**WORK TO BE COMPLETED**
Your task is to copy the lines of the data below from the line holding "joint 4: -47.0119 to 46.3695" through the line holding "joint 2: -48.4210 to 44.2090", inclusive, exactly and with nothing added.

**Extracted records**
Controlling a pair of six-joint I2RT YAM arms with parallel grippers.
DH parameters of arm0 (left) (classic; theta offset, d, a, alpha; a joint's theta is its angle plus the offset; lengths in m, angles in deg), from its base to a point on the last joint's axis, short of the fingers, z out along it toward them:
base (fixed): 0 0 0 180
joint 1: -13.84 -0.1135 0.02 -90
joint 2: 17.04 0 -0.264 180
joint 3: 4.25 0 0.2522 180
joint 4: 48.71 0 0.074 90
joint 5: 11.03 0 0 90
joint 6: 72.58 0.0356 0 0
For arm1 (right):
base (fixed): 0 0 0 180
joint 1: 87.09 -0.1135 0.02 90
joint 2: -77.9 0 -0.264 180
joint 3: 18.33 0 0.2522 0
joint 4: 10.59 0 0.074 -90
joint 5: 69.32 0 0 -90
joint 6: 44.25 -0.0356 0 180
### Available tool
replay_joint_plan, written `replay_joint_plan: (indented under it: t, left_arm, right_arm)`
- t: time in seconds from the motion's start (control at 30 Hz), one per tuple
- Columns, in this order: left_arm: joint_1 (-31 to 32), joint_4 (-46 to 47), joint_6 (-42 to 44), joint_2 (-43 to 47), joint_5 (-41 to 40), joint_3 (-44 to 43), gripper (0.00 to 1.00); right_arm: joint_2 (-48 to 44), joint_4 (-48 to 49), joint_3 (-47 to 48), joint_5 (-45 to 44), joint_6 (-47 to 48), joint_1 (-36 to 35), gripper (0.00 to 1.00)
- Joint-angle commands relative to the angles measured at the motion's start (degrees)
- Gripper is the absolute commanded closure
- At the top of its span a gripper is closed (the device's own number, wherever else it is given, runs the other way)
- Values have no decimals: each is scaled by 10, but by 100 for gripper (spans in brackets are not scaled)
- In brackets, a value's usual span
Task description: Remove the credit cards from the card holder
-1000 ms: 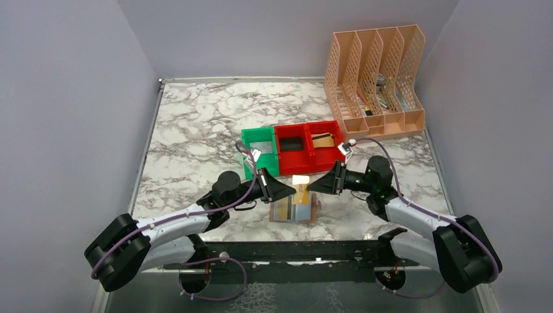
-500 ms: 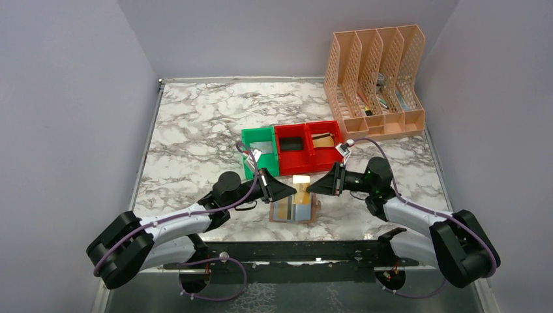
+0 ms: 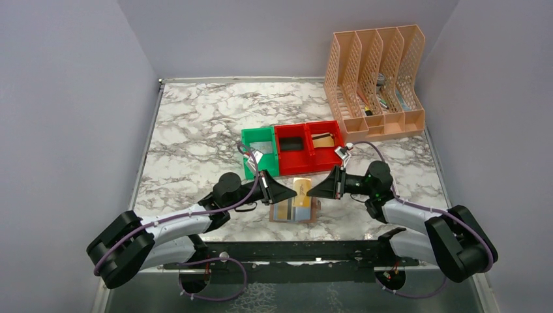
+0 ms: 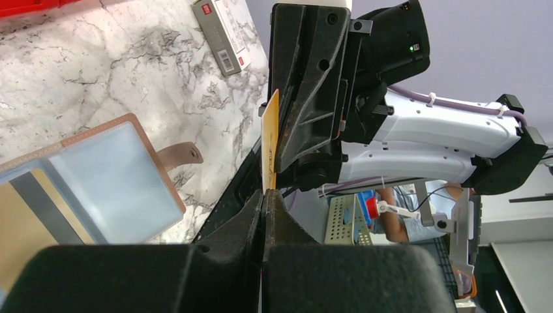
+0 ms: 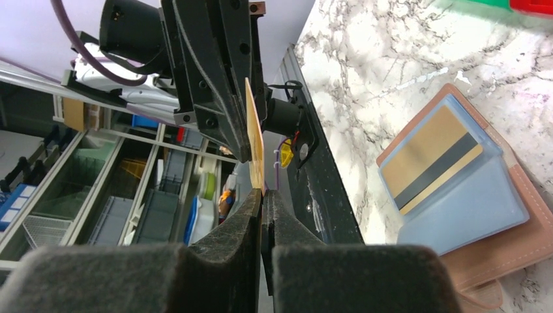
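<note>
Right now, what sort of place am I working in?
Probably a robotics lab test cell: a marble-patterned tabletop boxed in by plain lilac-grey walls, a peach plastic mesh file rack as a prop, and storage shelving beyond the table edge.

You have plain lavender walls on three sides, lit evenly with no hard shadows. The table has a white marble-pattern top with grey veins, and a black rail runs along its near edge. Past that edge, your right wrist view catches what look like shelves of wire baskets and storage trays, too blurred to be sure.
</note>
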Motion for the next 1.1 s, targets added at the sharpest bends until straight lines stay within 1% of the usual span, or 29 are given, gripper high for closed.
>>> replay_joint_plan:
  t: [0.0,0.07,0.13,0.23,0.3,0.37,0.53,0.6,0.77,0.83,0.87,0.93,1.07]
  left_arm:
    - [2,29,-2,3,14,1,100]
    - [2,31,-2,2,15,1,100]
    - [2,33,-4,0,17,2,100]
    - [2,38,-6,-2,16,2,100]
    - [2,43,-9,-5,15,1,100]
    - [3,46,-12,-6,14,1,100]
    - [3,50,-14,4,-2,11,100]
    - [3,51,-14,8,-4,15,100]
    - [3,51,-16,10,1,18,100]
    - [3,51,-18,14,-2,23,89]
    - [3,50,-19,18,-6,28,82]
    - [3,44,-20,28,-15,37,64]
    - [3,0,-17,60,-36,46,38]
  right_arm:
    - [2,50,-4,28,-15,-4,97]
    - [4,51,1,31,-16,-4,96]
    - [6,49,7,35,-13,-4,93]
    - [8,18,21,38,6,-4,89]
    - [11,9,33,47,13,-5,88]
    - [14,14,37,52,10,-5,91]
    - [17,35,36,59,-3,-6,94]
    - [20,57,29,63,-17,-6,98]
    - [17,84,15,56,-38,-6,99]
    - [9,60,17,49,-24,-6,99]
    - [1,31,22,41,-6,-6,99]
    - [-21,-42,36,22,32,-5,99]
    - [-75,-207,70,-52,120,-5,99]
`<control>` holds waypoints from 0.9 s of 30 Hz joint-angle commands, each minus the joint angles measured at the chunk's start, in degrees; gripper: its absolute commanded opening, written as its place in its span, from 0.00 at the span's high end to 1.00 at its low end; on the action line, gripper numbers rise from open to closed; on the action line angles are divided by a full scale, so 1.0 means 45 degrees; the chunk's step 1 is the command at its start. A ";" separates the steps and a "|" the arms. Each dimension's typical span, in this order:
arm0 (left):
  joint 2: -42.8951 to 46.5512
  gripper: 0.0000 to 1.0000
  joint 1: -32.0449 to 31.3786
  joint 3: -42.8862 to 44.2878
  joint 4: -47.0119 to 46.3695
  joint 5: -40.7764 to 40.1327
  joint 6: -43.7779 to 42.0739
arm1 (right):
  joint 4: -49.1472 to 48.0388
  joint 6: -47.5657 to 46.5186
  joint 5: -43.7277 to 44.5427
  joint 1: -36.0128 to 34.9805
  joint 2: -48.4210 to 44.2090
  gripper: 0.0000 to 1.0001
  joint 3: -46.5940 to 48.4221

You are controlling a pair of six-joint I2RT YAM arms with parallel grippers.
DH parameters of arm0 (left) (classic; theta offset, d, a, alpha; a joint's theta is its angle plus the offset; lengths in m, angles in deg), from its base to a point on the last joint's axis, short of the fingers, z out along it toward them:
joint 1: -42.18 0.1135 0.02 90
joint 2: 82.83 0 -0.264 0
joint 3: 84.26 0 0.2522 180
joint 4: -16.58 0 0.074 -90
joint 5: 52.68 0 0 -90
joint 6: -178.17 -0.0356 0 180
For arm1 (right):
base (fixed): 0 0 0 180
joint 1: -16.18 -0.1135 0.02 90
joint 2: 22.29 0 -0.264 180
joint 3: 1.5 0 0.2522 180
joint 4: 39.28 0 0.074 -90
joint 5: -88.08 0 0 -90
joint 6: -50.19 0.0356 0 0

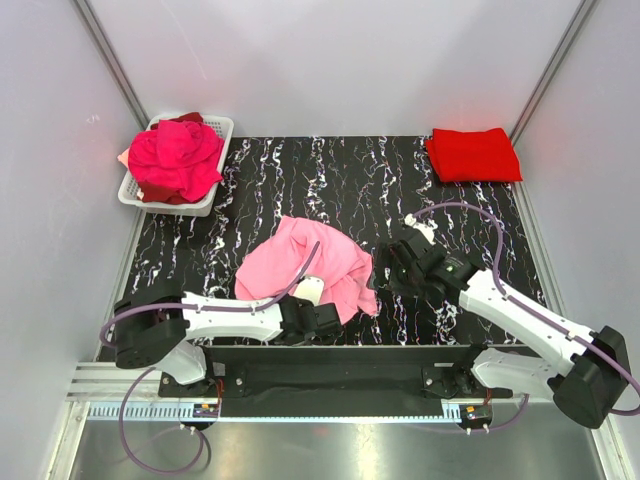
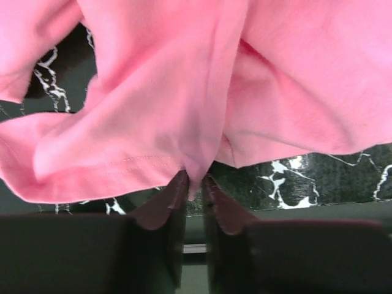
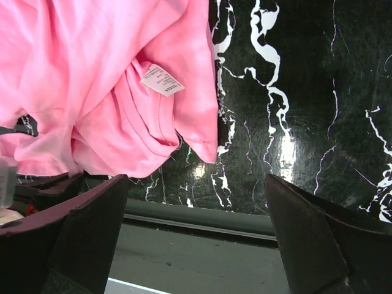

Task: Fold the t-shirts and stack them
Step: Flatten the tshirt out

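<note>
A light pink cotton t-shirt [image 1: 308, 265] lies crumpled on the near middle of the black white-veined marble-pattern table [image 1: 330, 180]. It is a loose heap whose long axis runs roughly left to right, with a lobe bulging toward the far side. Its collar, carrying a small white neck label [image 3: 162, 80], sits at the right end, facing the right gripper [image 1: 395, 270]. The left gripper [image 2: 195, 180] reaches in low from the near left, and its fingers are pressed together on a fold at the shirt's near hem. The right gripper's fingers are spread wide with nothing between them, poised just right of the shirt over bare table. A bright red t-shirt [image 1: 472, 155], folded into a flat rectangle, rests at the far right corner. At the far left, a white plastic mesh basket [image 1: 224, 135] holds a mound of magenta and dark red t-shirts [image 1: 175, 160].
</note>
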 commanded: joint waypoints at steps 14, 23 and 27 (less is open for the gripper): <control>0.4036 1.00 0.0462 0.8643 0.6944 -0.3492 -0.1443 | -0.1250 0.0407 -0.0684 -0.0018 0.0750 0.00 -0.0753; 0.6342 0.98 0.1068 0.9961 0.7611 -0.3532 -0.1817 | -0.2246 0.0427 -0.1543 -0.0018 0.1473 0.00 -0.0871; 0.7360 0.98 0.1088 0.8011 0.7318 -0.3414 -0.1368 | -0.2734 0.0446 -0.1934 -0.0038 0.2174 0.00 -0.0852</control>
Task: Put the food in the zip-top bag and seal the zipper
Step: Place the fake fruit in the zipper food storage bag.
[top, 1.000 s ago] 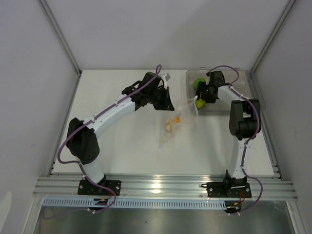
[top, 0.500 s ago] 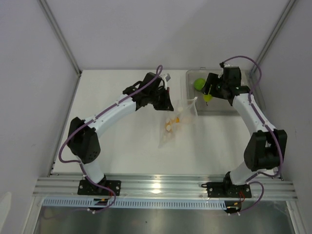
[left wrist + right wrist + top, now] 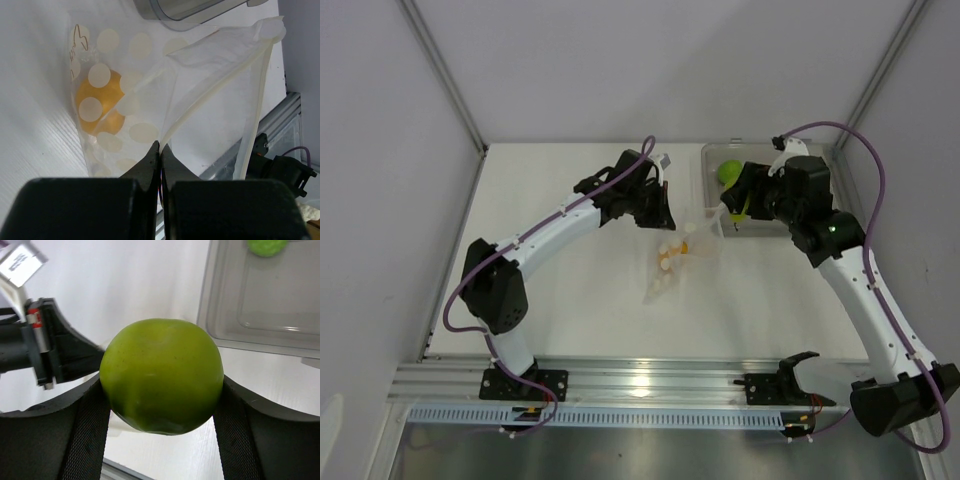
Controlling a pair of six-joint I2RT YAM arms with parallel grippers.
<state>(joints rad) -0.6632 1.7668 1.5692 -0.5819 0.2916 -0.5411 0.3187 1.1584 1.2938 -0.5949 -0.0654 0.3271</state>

**YOUR SOLUTION**
  joint 4: -47.0119 to 46.3695
  joint 5: -40.7764 to 40.1327
  joint 6: -43.7779 to 42.0739
arm1 (right):
  joint 4: -49.1472 to 48.0388
  joint 6: -47.5657 to 46.5186
  joint 5: -43.7277 to 44.5427
  joint 1: -36.0128 to 34.9805
  joint 2: -48.4210 to 44.2090

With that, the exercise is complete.